**TASK GOAL**
All of the listing should be returned as written, apart from any picture in it.
+++
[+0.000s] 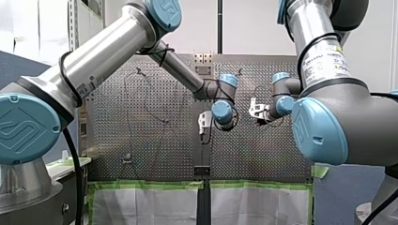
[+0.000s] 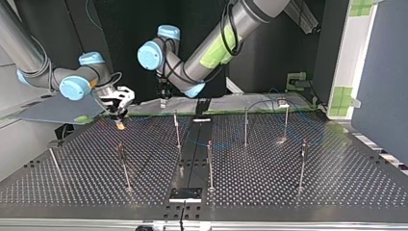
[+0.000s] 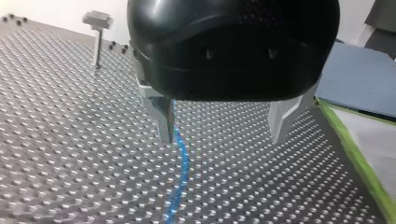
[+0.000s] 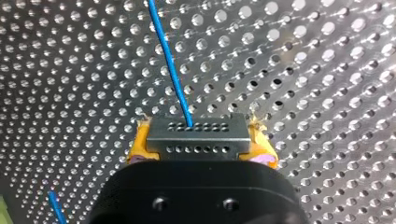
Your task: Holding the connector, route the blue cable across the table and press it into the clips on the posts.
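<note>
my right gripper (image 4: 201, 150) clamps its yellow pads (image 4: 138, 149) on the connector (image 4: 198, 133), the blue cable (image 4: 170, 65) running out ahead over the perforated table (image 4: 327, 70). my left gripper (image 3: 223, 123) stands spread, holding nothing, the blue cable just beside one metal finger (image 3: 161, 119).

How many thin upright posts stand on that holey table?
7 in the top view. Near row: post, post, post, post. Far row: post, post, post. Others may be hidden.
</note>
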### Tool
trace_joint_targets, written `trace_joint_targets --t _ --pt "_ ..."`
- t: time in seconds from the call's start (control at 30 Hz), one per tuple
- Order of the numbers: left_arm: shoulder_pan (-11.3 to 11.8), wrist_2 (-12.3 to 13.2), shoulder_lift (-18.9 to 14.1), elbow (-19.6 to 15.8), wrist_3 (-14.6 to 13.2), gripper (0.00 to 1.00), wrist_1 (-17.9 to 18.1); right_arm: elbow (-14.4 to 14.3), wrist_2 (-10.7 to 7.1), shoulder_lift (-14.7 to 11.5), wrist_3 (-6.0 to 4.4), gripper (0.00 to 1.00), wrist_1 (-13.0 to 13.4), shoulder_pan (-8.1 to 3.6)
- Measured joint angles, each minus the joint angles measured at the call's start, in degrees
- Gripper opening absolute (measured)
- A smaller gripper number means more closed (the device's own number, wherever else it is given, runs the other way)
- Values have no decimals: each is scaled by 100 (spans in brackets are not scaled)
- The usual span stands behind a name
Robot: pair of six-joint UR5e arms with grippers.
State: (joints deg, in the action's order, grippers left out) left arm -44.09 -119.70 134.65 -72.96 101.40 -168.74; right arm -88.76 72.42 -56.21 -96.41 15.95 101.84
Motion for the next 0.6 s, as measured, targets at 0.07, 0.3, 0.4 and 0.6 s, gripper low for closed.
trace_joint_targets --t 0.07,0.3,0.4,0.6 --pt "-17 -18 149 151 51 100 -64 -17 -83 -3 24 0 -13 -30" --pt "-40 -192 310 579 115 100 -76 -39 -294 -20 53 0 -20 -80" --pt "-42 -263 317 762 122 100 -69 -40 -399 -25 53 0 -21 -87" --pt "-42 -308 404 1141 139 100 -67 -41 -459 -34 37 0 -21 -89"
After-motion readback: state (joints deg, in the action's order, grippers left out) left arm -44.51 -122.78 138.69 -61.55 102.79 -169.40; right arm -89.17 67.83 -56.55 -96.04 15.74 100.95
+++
**REPLY TO THE EXERCISE**
[+0.000s] 
[+0.000s] 
[+0.000s] 
[+0.000s] 
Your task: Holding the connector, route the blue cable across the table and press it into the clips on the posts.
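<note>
my right gripper (image 4: 201, 150) clamps its yellow pads (image 4: 138, 149) on the connector (image 4: 198, 133), the blue cable (image 4: 170, 65) running out ahead over the perforated table (image 4: 327, 70). my left gripper (image 3: 223, 123) stands spread, holding nothing, the blue cable just beside one metal finger (image 3: 161, 119).

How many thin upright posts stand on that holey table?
7 in the top view. Near row: post, post, post, post. Far row: post, post, post. Others may be hidden.
</note>
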### Tool
trace_joint_targets, written `trace_joint_targets --t _ --pt "_ ..."`
- t: time in seconds from the call's start (control at 30 Hz), one per tuple
- Order of the numbers: left_arm: shoulder_pan (-11.3 to 11.8), wrist_2 (-12.3 to 13.2), shoulder_lift (-18.9 to 14.1), elbow (-19.6 to 15.8), wrist_3 (-14.6 to 13.2), gripper (0.00 to 1.00), wrist_1 (-17.9 to 18.1); right_arm: elbow (-14.4 to 14.3), wrist_2 (-10.7 to 7.1), shoulder_lift (-14.7 to 11.5), wrist_3 (-6.0 to 4.4), gripper (0.00 to 1.00), wrist_1 (-13.0 to 13.4), shoulder_pan (-8.1 to 3.6)
- Measured joint angles, each minus the joint angles measured at the call's start, in degrees
- Gripper opening absolute (measured)
- A smaller gripper number means more closed (the device's own number, wherever else it is given, runs the other way)
- Values have no decimals: each is scaled by 100 (spans in brackets are not scaled)
- The usual span stands behind a name
Robot: pair of six-joint UR5e arms with grippers.
State: (joints deg, in the action's order, grippers left out) left arm -44.09 -119.70 134.65 -72.96 101.40 -168.74; right arm -88.76 72.42 -56.21 -96.41 15.95 101.84
Motion for the next 0.6 s, as measured, targets at 0.07, 0.3, 0.4 and 0.6 s, gripper low for closed.
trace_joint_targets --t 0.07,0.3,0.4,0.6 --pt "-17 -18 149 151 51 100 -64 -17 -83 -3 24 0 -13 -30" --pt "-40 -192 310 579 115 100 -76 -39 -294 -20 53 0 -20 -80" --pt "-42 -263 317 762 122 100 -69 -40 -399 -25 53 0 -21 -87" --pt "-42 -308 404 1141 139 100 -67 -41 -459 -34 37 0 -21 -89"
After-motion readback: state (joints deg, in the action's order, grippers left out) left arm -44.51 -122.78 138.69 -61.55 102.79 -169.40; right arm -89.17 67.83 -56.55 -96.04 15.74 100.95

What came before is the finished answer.